## Y ~ B(\theta)
## n=200  y=43
##

## L(\theta) = \binom{200}{43} \theta^43 (1-\theta)^(200-43)

L <- function(theta, n, y){
    choose(200, 43) * theta^y * (1-theta)^(n-y)
}
curve(L(x, n=200, y=43), from=0, to=1, n=1001,
      xlab=expression(theta), ylab=expression(L(theta)))
curve(L(x, n=200, y=43), from=0.1, to=0.4, n=1001,
      xlab=expression(theta), ylab=expression(L(theta)))

## ou ...
L <- function(theta, n, y){
    dbinom(y, size=n, prob=theta)
}
curve(L(x, n=200, y=43), from=0, to=1, n=1001,
      xlab=expression(theta), ylab=expression(L(theta)))
curve(L(x, n=200, y=43), from=0.1, to=0.4, n=1001,
      xlab=expression(theta), ylab=expression(L(theta)))

## l(\theta) = log(L(\theta)) = \log{\binom{n}{y}} +  y \log(\theta) +  (n-y) \log(1-\theta)  
l <- function(theta, n, y){
    ## seria:
    #log(choose(n,y)) + y * log(theta) + (n-y)*log(1-theta) 
    ## mas, melhorando a forma de calculo do 1o termo:
   (lgamma(n+1)-lgamma(y+1)-lgamma(n-y+1)) + y * log(theta) + (n-y)*log(1-theta) 
}
curve(l(x, n=200, y=43), from=0, to=1, n=1001,
      xlab=expression(theta), ylab=expression(l(theta)))
curve(l(x, n=200, y=43), from=0.1, to=0.4, n=1001,
      xlab=expression(theta), ylab=expression(l(theta)))

## ou
l <- function(theta, n, y){
   dbinom(y, size=n, prob=theta, log=TRUE)
}
curve(l(x, n=200, y=43), from=0, to=1, n=1001,
      xlab=expression(theta), ylab=expression(l(theta)))
curve(l(x, n=200, y=43), from=0, to=0.5, n=1001,
      xlab=expression(theta), ylab=expression(l(theta)))
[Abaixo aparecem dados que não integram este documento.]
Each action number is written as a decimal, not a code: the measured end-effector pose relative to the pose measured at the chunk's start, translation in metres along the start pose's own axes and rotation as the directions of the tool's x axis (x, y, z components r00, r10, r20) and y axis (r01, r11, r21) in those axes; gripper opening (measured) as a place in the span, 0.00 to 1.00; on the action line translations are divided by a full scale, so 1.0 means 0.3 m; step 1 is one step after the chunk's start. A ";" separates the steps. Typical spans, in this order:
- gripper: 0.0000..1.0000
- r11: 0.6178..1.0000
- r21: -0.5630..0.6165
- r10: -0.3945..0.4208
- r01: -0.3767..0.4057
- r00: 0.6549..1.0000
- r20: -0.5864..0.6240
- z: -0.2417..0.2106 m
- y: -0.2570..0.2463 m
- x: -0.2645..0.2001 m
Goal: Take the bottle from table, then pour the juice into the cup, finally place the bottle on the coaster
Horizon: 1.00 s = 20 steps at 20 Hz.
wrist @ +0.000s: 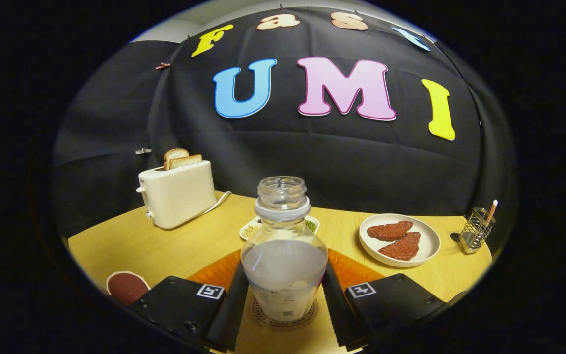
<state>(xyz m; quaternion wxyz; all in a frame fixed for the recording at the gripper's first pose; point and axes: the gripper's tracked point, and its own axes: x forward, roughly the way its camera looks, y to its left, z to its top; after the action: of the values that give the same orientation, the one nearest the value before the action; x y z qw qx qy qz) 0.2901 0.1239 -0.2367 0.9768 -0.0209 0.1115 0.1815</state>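
No words here are clear enough to read. The bottle has a pale label low on its front, with tiny print and a little square code, all too small to make out. The round coaster under the bottle has a ring of dark letters near its rim, but they are tiny and partly hidden. The gripper has a black-and-white square sign on each side, the left sign and the right sign, with block patterns and no letters. Its two fingers press on the bottle from both sides.
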 end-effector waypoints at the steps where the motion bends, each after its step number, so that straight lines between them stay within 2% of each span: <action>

## ou ainda juntando as duas L e l em uma unica funcao:
vero <- function(theta, n, y, log=FALSE){
   dbinom(y, size=n, prob=theta, log=log)
}

curve(vero(x, n=200, y=43), from=0, to=1, n=1001,
      xlab=expression(theta), ylab=expression(L(theta)))
curve(vero(x, n=200, y=43, log=TRUE), from=0, to=1, n=1001,
      xlab=expression(theta), ylab=expression(l(theta)))
## 

## Estimativa de máxima verossimilhança \hat{\theta}, e valor de L(\hat{\theta}) e l(\hat{\theta})
## i. obtida analiticamente
(theta.EMV <- 43/200)
(L.EMV <- vero(theta.EMV, n=200, y=43))
(l.EMV <- vero(theta.EMV, n=200, y=43, log=TRUE))
## ii. obtida numericamente
args(optimize)
(EMVnL <- optimize(vero, c(0,1), n=200, y=43, maximum=TRUE))
(EMVnl <- optimize(vero, c(0,1), n=200, y=43, log=TRUE, maximum=TRUE))
## obs: optimiza é apenas usada para parametro escalar (1 paramatro)
## no caso de mais parametros outras funções podem ser usadas como por exemplo optim()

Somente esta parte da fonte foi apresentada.